È fondamentale poter rimettere al centro, quindi, parole d’ordine di classe e che possano aggredire con forza anche la questione delle disparità interne, stimolare i movimenti affinché pongano un’alternativa di sistema forte, agire per confrontarsi con le forze dei territori. In questo modo sarà, forse, possibile mettere in campo percorsi che parlino di pianificazione economica e sociale fuori dalle pastoie coloniali del passato.
È una questione di volontà politica che l’attuale classe dirigente non può e non vuole raccogliere: troppi sono gli interessi economici, troppo importante anche da un punto di vista militare tenere sotto ricatto la popolazione di intere aree del paese e poter rifornire in questo modo esercito, polizia e carabinieri di giovani senza alternative lavorative.
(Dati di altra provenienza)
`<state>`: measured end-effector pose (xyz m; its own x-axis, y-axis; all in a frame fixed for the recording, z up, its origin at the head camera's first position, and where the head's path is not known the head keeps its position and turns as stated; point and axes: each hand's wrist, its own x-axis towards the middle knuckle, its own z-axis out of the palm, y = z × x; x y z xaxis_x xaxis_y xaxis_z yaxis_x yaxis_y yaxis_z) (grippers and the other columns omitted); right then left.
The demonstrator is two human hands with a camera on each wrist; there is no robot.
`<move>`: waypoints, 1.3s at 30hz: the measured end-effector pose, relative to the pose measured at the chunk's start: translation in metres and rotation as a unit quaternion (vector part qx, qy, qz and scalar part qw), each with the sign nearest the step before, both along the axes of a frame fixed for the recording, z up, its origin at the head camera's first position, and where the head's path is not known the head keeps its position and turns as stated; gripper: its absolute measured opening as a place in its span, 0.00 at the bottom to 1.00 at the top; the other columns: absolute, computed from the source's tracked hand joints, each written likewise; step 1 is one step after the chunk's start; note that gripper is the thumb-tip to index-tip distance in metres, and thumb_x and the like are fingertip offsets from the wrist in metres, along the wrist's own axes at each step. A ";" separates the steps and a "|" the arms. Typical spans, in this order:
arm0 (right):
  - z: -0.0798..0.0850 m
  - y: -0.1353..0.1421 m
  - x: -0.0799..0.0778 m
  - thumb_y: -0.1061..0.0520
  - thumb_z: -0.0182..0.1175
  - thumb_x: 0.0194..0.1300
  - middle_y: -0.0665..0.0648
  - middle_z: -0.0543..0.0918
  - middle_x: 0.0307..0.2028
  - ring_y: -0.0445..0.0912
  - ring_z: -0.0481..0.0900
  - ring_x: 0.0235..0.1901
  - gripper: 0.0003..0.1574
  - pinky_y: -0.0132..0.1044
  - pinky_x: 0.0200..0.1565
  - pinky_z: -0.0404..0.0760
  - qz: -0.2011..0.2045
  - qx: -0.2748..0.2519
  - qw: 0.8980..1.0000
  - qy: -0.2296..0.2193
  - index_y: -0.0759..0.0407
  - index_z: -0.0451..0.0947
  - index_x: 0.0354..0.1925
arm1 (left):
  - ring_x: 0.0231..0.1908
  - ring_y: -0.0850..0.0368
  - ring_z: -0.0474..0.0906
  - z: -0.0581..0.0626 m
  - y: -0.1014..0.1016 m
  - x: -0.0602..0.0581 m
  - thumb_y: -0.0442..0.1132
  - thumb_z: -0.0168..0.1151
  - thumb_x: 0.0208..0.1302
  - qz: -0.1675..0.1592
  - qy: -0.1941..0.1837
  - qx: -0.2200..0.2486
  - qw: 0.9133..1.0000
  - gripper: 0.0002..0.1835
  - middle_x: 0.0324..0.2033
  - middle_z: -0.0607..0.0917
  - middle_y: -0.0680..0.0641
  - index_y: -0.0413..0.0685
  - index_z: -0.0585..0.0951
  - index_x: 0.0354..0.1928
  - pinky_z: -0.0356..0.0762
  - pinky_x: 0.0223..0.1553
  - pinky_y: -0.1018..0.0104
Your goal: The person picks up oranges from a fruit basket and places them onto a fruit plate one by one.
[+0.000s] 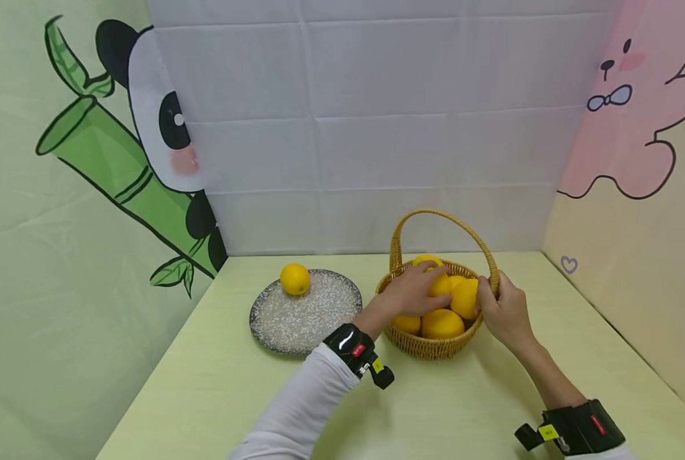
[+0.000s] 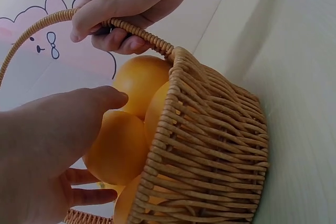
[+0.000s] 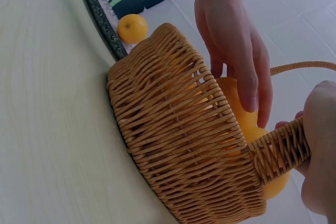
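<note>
A wicker basket (image 1: 434, 348) with a tall handle holds several round yellow-orange fruits that look like oranges (image 1: 443, 324). My left hand (image 1: 408, 291) reaches in over the rim from the left. Its thumb and fingers lie spread on either side of one orange (image 2: 116, 148), nearly straight; whether they press on it I cannot tell. My right hand (image 1: 506, 310) grips the right foot of the basket's handle (image 3: 281, 148), fingers curled round the wicker. Part of the fruit is hidden by the left hand and the basket wall.
Left of the basket lies a speckled grey oval plate (image 1: 308, 322), with a single orange (image 1: 294, 279) at its back edge. Both stand on a pale yellow-green table (image 1: 434, 402). Printed cloth walls close off the back and both sides.
</note>
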<state>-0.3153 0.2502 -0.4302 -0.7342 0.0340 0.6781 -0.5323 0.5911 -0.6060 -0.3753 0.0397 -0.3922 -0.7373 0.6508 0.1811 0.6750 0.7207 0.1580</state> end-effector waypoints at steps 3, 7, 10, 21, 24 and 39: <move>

Cambiare tutto significa anche aggredire le dinamiche coloniali interne italiane, senza dimenticare il ruolo svolto dall’Unione Europea in questo gioco perverso di impoverimento ed emigrazione tramite la policy del pareggio in bilancio e i tagli, che hanno ulteriormente massacrato la popolazione e aggravato la situazione di estroversione delle risorse.
Rompere con questo sistema oggi è una necessità, proposte come l’Alba Euromediterranea rappresentano alternative credibili, basandosi sulla solidarietà tra i popoli e non sulla competizione sfrenata.
Una sfida tutta da costruire e da cui non possiamo esimerci: rompere con il colonialismo italiano significa anche rompere con l’Unione Europea che di queste dinamiche si è fatta interprete, significa dire basta all’emigrazione, significa costruire un’alternativa sociale ed economica vera.
Per fare questo serve un’alternativa politica reale contro e fuori dalla mentalità coloniale che, anche a sinistra, ha fatto tanti e troppi danni.